Scan the data below and work out how many of its lines contain the word "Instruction". Give only that number.

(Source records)
———

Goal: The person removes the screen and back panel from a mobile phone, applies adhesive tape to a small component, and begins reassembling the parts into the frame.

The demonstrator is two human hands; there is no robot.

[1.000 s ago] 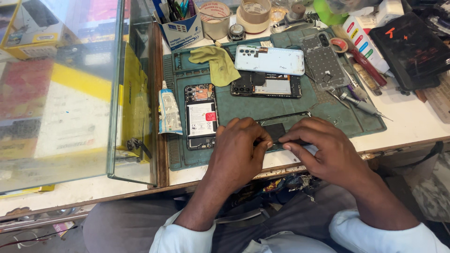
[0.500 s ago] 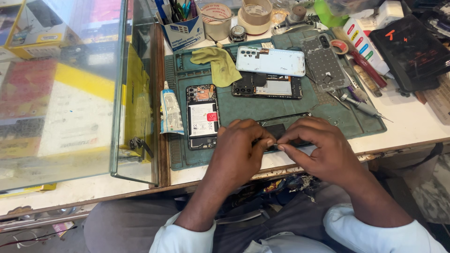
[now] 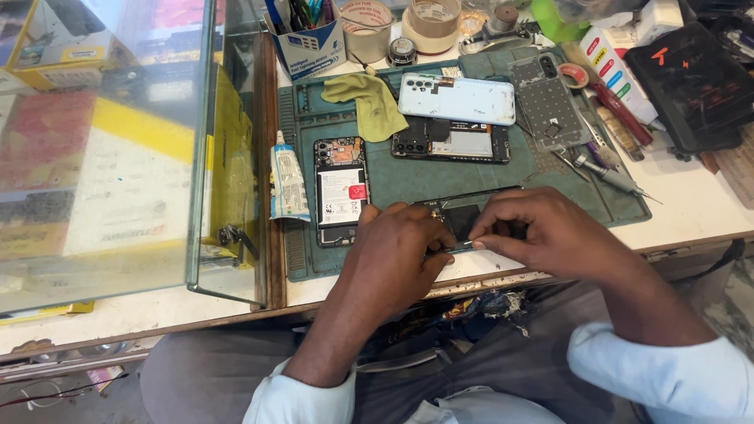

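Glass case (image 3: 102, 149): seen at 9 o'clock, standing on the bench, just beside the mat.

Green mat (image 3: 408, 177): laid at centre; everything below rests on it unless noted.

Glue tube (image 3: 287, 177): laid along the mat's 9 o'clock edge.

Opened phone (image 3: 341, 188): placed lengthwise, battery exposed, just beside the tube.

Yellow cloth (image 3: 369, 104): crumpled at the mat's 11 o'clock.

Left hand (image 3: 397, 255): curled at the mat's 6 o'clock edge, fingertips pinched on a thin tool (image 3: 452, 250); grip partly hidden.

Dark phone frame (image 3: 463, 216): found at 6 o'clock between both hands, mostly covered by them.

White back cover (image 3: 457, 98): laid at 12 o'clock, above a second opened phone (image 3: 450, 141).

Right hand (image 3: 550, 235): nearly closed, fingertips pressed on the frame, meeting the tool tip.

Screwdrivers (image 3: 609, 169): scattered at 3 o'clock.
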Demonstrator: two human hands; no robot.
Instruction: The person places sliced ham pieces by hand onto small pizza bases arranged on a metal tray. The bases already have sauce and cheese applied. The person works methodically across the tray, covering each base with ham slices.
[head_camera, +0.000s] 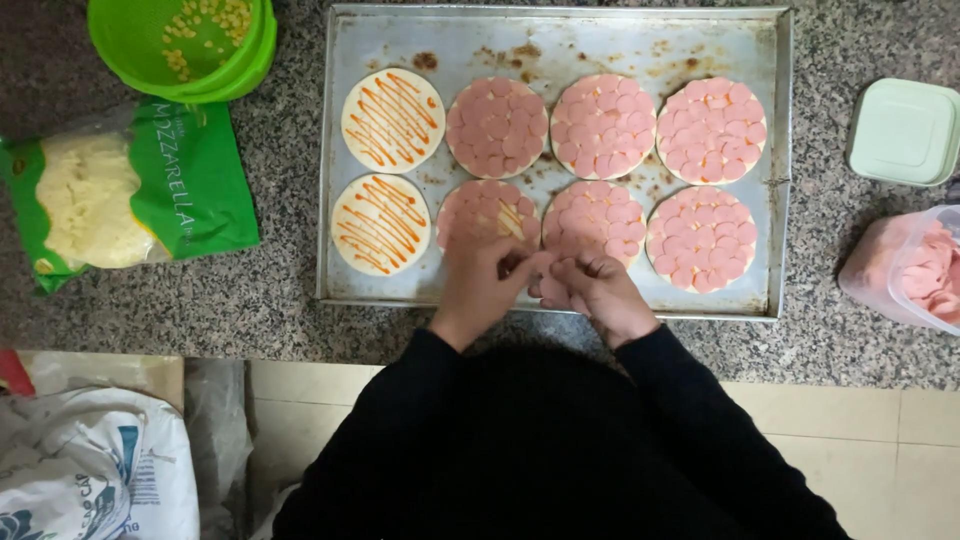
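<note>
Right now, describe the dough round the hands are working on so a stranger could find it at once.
Start at the metal baking tray on the speckled counter; it holds eight dough rounds in two rows. Go to the near row, second from the left, just above the left hand. That half-covered round is only partly laid with pink sausage slices, orange sauce stripes showing on its right, unlike the bare sauced ones and the fully covered ones.

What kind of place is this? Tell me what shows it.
Most likely a home kitchen. A worn metal baking tray of small dough rounds topped with pink sausage slices sits on a speckled stone counter, beside a bag of shredded cheese and a green bowl of corn.
</note>
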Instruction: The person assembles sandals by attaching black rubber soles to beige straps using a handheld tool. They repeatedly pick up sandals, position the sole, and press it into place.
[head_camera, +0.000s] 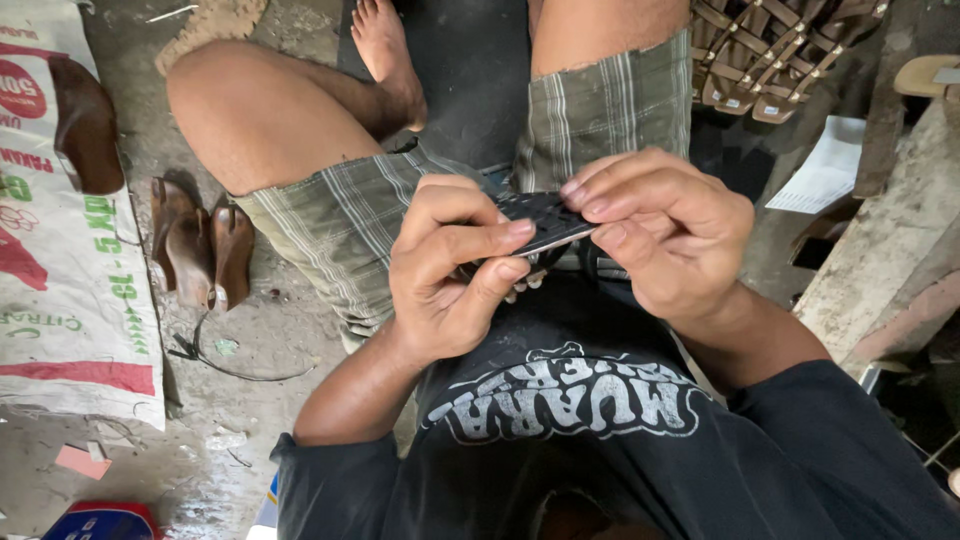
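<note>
Black and flat, a woven strap piece (545, 222) sits pinched between both hands, just above the person's lap. The left hand (450, 270) grips its near end, with the thumb under and the fingers curled over the top. The right hand (665, 235) holds the other end, with flat fingers pressed on the upper face. Both hands are closed on the piece, so neither is loose.

To do this well, I think the fingers should press close together, so the thin piece stays flat and does not bend or slip. Small, slow pushes look better than big ones.

Under the hands are plaid shorts (350, 215) and crossed bare legs. On the dirty floor (215, 470) to the left lie brown leather shoe pieces (200, 250) beside a printed sack (60, 250). Far off at the top is a stack of brown strappy sandals (770, 50).
</note>
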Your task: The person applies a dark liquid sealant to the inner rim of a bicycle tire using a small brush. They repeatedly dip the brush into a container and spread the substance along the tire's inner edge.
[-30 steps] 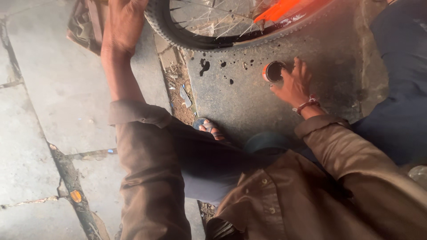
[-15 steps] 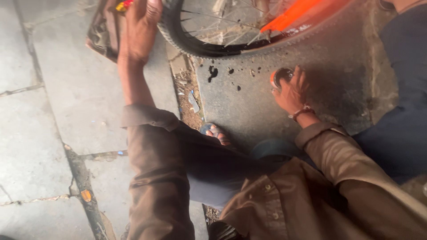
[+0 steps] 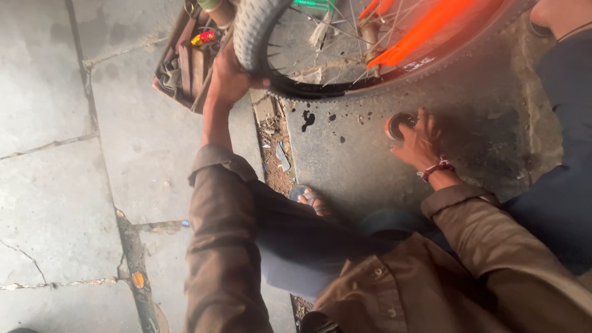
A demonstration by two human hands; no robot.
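Bicycle wheel [image 3: 345, 46] stands near the top of the view over stained concrete ground [image 3: 505, 117], its spokes crossed by an orange frame [image 3: 425, 31]; the left hand [image 3: 231, 77] grips the knobbly tyre at its left side, fingers curled around the tread. Just below the wheel the right hand [image 3: 419, 142] rests on a small round tin [image 3: 396, 125] on the ground, fingers bent over it; a red thread band sits on that wrist; an open toolbox [image 3: 185, 65] lies just beside the left hand.
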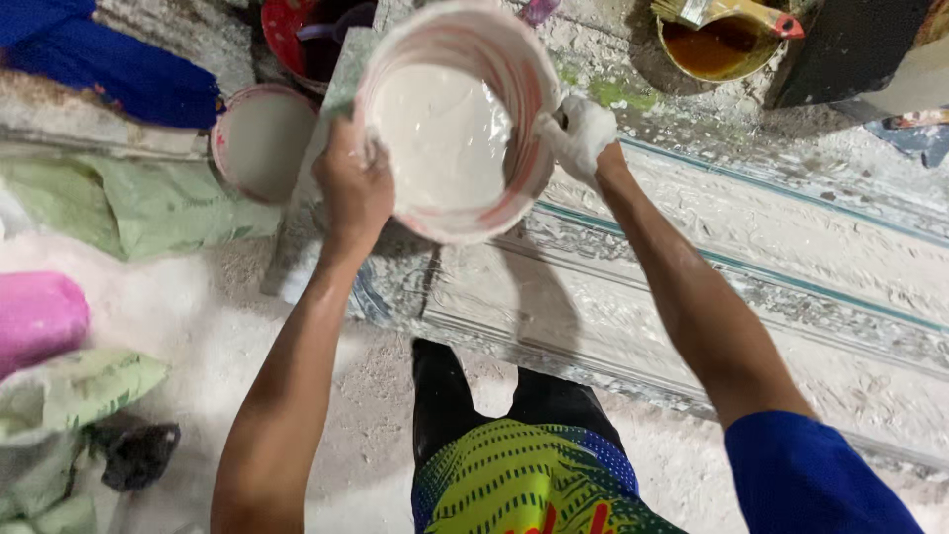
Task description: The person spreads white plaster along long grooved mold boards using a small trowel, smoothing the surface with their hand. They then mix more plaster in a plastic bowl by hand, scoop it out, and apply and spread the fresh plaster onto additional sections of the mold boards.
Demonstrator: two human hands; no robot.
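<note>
Person seen from above holds a round bucket point(457, 124) of thick white paste w/ both hands, over the edge of a long plaster-caked slab point(751, 267). Left hand point(353, 188) grips the bucket's left rim, fingers curled tight around it; right hand point(581, 133), coated in white, clasps the right rim, fingers wrapped on the wall. Nearby: smaller white-filled tub point(262, 140) at left, a pot of brown liquid point(720, 47) w/ a brush point(727, 14) at top right.
</note>
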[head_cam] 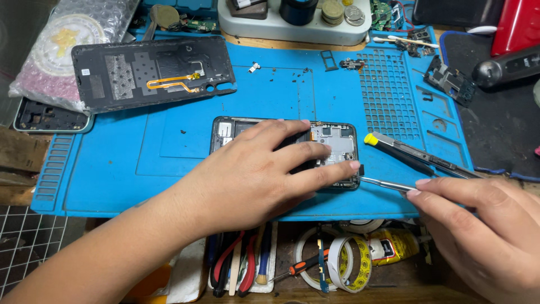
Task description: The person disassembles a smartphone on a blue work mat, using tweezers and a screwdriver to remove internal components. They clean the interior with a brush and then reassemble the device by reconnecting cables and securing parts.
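Blue mat, opened phone, metal tweezers

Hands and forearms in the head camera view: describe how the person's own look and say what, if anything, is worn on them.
Both the left hand and the right hand are bare: no gloves, rings, watch or bracelet show. The left forearm is uncovered all the way to the frame's lower left edge, with no sleeve in view. Fingernails are short and unpainted. Only the right hand and wrist show, also without a sleeve.

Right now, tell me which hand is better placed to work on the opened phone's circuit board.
Right hand: it holds the metal tweezers, tips beside the opened phone. The left hand lies flat on it.
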`<state>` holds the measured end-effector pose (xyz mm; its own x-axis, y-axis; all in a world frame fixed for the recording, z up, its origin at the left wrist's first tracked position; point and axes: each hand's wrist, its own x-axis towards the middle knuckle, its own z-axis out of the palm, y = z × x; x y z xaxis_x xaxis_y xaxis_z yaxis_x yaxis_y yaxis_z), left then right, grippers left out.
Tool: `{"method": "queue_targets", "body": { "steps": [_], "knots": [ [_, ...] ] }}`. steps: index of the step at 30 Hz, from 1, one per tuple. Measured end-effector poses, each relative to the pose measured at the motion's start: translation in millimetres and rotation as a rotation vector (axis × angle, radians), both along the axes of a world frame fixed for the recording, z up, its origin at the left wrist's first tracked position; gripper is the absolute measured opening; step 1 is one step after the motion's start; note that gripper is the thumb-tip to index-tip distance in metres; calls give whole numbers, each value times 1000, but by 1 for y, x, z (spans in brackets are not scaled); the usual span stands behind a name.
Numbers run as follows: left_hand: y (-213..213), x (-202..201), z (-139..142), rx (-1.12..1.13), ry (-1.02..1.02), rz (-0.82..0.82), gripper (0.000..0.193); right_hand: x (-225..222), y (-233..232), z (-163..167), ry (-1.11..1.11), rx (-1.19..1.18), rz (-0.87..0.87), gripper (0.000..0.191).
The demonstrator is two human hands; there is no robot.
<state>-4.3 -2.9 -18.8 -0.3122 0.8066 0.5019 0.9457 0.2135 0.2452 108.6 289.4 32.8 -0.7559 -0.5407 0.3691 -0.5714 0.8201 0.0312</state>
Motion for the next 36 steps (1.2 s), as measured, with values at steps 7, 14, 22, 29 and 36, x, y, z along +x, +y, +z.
{"method": "queue_targets", "body": {
  "steps": [7,14,22,29,36],
  "knots": [
    [1,2,1,-59,97,-10,46,20,-8,-5,39,-21,-81,29],
    [0,5,2,-61,120,-22,42,25,-20,-6,140,30,-132,26],
    [2,6,5,-66,97,-17,39,27,-20,-3,157,50,-106,27],
    [2,6,7,-67,91,-18,40,27,-21,-5,154,62,-117,26],
    [2,8,8,-50,87,-16,38,28,-20,-5,161,64,-115,25]
  ]
}}
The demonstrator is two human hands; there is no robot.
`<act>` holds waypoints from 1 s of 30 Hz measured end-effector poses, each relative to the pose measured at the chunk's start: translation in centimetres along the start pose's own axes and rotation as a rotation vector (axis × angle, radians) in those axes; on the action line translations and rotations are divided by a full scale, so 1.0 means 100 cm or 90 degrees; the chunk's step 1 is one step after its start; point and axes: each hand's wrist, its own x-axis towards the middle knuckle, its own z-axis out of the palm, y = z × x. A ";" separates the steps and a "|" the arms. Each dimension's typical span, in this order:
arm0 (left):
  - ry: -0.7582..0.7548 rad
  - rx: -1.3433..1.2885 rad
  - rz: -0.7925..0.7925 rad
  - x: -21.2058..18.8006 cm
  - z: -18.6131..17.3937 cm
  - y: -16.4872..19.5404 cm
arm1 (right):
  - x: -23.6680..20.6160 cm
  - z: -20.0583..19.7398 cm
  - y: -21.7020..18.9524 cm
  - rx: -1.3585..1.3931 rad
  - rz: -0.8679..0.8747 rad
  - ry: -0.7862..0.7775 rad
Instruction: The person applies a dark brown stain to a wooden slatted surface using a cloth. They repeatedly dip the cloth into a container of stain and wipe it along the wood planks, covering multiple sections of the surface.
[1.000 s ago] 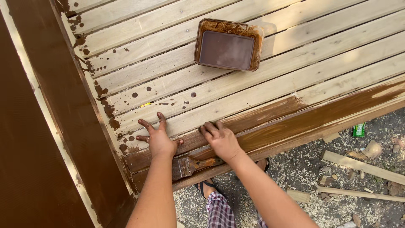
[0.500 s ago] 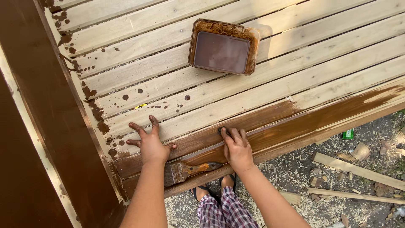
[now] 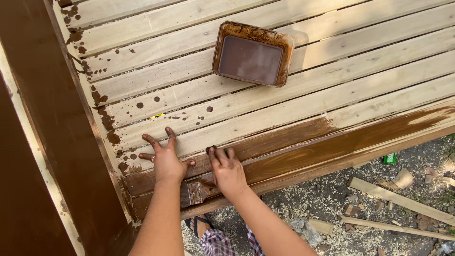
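Two bare hands press flat on a slatted wooden panel, seen from above. The left hand (image 3: 165, 159) rests palm-down w/ fingers spread wide on a pale, unstained slat, holding nothing. The right hand (image 3: 227, 169) lies just beside it, fingers together and stained dark at the tips, on the brown-stained slat – also gripping nothing.

A brush (image 3: 193, 192) lies on the stained bottom edge of the panel between the two wrists, bristle end toward the left arm, handle running under the right hand; whether the palm touches it can't be told.

Further up the panel, well apart from the hands, sits a rectangular tub (image 3: 252, 53) of dark brown stain, its rim smeared w/ the same colour. Brown drips dot the pale slats (image 3: 332, 71) near the left edge. A wide brown-stained board (image 3: 57, 118) runs down the left side of the frame.

Below the panel – ground littered w/ wood shavings, offcut sticks (image 3: 403, 201) and a small green scrap (image 3: 390, 158). A sandalled foot (image 3: 196, 223) and checked cloth (image 3: 218, 242) show between the arms.
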 end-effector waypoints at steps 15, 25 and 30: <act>-0.063 -0.061 -0.031 -0.005 -0.024 0.011 | 0.111 -0.168 0.092 0.072 0.068 0.286; -0.070 -0.114 -0.018 0.000 -0.029 0.009 | 0.234 -0.170 0.119 -0.083 -0.047 0.169; -0.059 -0.140 -0.008 -0.002 -0.035 0.009 | 0.209 -0.179 0.113 -0.036 -0.103 0.287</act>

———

TASK SOLUTION: 3